## TASK ITEM:
Some lines in the entries contain the word "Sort". Copy all of them.

• • • • • • •

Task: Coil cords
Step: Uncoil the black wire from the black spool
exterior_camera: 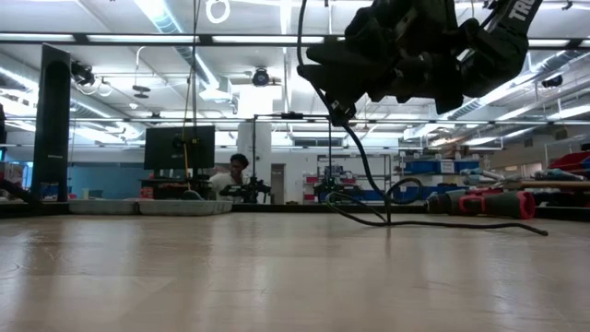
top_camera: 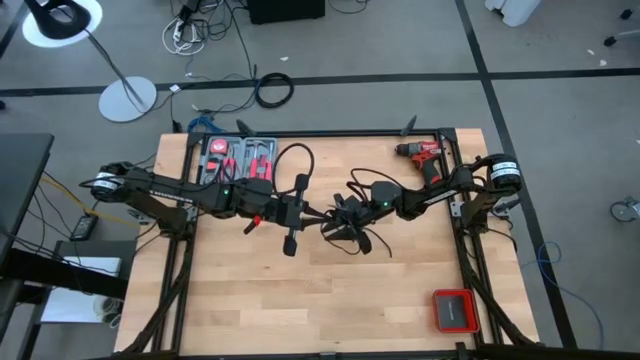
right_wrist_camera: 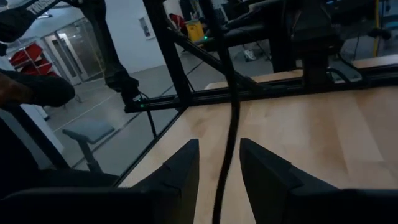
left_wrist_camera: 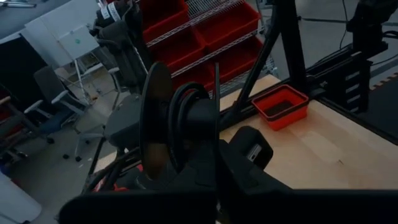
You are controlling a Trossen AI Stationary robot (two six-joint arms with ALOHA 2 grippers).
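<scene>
From above, you've got both arms meeting mid-table. L gripper (top_camera: 290,215) sits w/ a black spool-like holder clamped in it, fingers closed tight on it. R gripper (top_camera: 345,215) is just beside it, to its right, over a tangle of the cord (top_camera: 362,240) lying on the table (top_camera: 300,300). Another cord loop arcs toward the back edge, near the red tool tray (top_camera: 240,160). Red drill (top_camera: 425,155) sits back right, red box (top_camera: 455,310) front right.

Low view: you see a gripper (exterior_camera: 346,88) hanging above the tabletop, cord (exterior_camera: 369,180) dropping from it & trailing flat along the wood toward the drill (exterior_camera: 493,203). Person (exterior_camera: 235,175) in the room behind.

L wrist view: holder (left_wrist_camera: 180,124) fills the middle, cord turns wound around its hub betw. two discs; red box (left_wrist_camera: 281,107) beyond on the table.

R wrist view: fingers (right_wrist_camera: 183,174) stand apart, cord (right_wrist_camera: 231,124) running down betw. them; can't tell if the pads touch it.
</scene>
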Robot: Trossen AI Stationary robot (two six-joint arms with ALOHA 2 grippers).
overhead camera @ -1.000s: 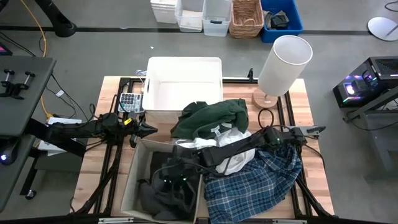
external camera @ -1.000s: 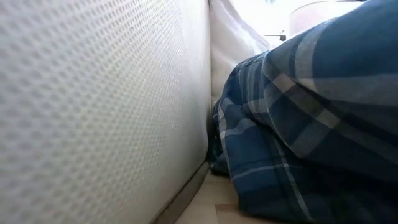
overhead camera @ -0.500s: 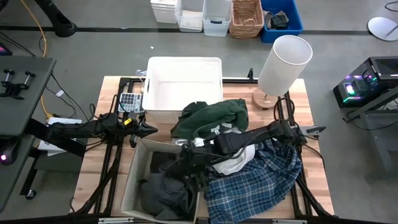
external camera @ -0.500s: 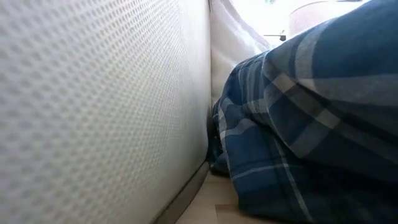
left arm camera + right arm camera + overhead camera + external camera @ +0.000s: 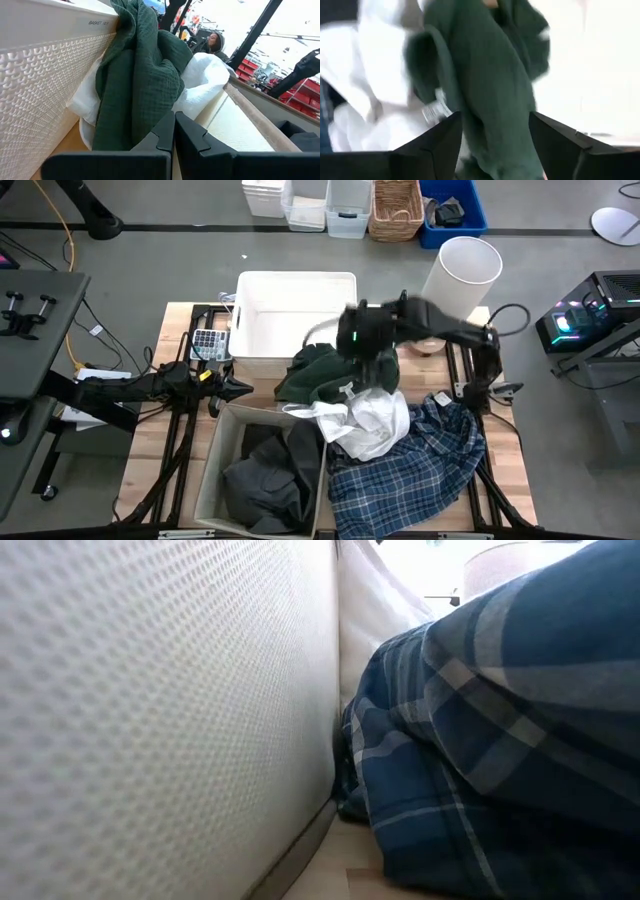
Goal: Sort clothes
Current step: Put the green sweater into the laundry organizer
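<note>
My right gripper (image 5: 366, 346) hangs open and empty in the air over the dark green garment (image 5: 330, 370), which lies against the white bin's near wall. In the right wrist view its open fingers (image 5: 495, 145) stand above that green cloth (image 5: 490, 85). A dark grey garment (image 5: 265, 475) lies inside the cardboard box (image 5: 214, 465). A white garment (image 5: 368, 420) lies on the plaid shirt (image 5: 410, 465), which also shows in the low view (image 5: 500, 740). My left gripper (image 5: 236, 388) waits shut at the table's left, facing the green garment (image 5: 140, 80).
The white plastic bin (image 5: 296, 290) stands at the far middle of the table. A white cylinder lamp (image 5: 455, 280) on a wooden base stands at the far right. A calculator-like device (image 5: 206, 343) lies left of the bin. The box wall (image 5: 160, 710) fills the low view's left.
My right gripper has come up out of the cardboard box and swung toward the table's far edge, and it now hangs above the green garment. The dark grey garment stays behind in the box, settled lower and spread out.
</note>
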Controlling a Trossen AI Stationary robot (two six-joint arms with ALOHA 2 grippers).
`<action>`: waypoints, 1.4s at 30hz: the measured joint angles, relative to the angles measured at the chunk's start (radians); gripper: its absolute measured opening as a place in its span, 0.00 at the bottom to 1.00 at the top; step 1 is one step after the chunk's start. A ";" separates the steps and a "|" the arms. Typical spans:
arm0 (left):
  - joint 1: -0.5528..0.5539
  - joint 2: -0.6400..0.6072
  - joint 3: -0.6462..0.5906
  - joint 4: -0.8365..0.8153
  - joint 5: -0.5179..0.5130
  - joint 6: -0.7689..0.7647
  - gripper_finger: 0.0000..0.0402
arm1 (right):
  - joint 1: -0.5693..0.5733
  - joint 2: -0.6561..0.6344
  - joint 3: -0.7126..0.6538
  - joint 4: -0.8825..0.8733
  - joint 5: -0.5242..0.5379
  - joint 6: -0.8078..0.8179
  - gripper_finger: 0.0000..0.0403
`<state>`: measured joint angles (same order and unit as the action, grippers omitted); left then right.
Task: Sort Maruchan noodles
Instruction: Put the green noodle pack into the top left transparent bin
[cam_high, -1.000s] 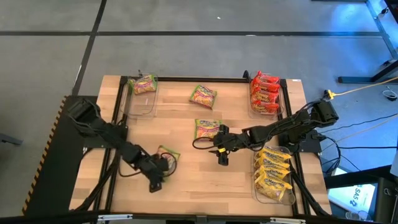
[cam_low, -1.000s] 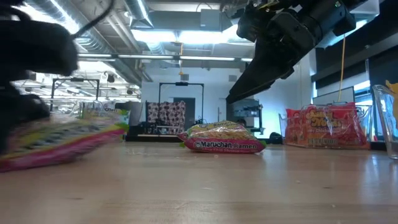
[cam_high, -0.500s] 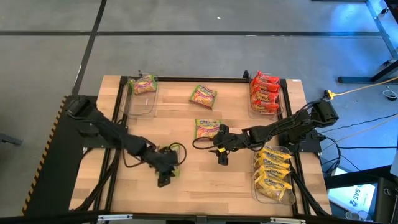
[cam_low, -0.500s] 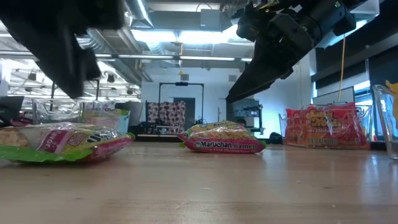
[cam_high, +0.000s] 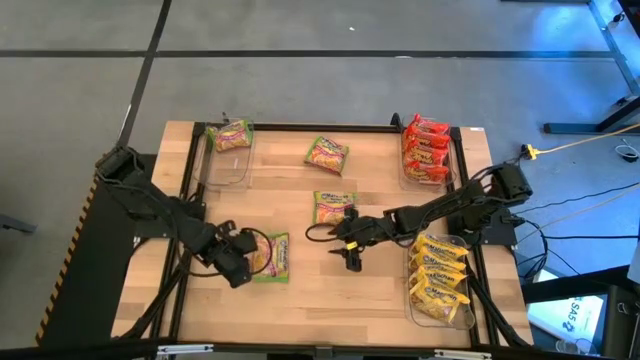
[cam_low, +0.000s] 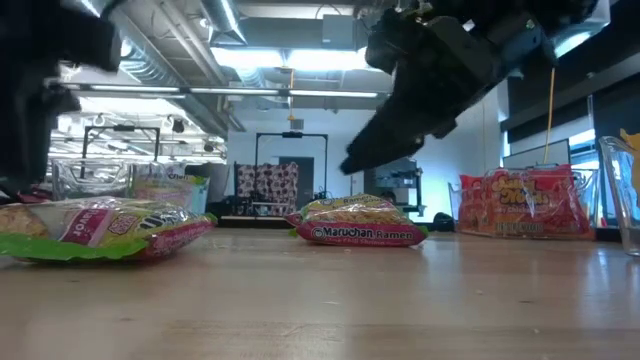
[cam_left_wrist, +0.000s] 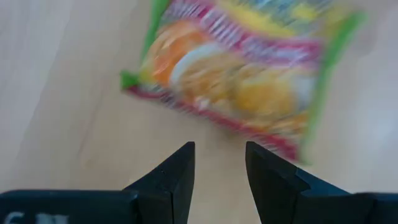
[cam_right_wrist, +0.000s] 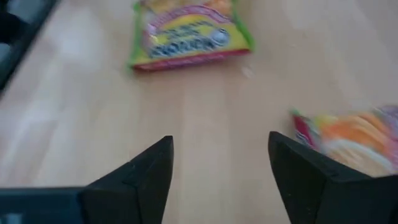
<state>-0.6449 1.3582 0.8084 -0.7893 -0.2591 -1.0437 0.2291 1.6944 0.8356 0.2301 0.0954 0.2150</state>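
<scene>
Left gripper (cam_high: 238, 270) has let go: its fingers stand apart with nothing between them, and the green-pink packet (cam_high: 268, 256) it was carrying a second ago now lies flat on the table (cam_high: 300, 300), just beside it. My right gripper (cam_high: 350, 258) hangs open and empty near the middle packet (cam_high: 333, 206). That drop missed the left bin (cam_high: 228, 160), so I reckon it needs another pick.

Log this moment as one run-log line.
left hand: open, empty, beside green-pink packet | right hand: open, empty, near centre packet | packets on table: three
</scene>
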 joint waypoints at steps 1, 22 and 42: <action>0.000 0.000 -0.022 0.010 0.003 -0.001 0.34 | 0.000 0.015 0.000 0.032 -0.020 -0.009 0.59; 0.001 0.053 -0.218 0.520 -0.012 0.120 0.34 | 0.000 0.072 0.000 0.240 -0.006 -0.018 0.76; 0.061 0.296 -0.215 0.946 -0.073 0.324 0.34 | -0.132 0.194 0.064 0.248 -0.128 0.251 0.76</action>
<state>-0.5842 1.6542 0.5938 0.1567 -0.3319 -0.7198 0.0966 1.8884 0.8995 0.4779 -0.0328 0.4660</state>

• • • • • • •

## RESPONSE TO THE TASK:
Goal: Sort clothes
Task: Sort Maruchan noodles

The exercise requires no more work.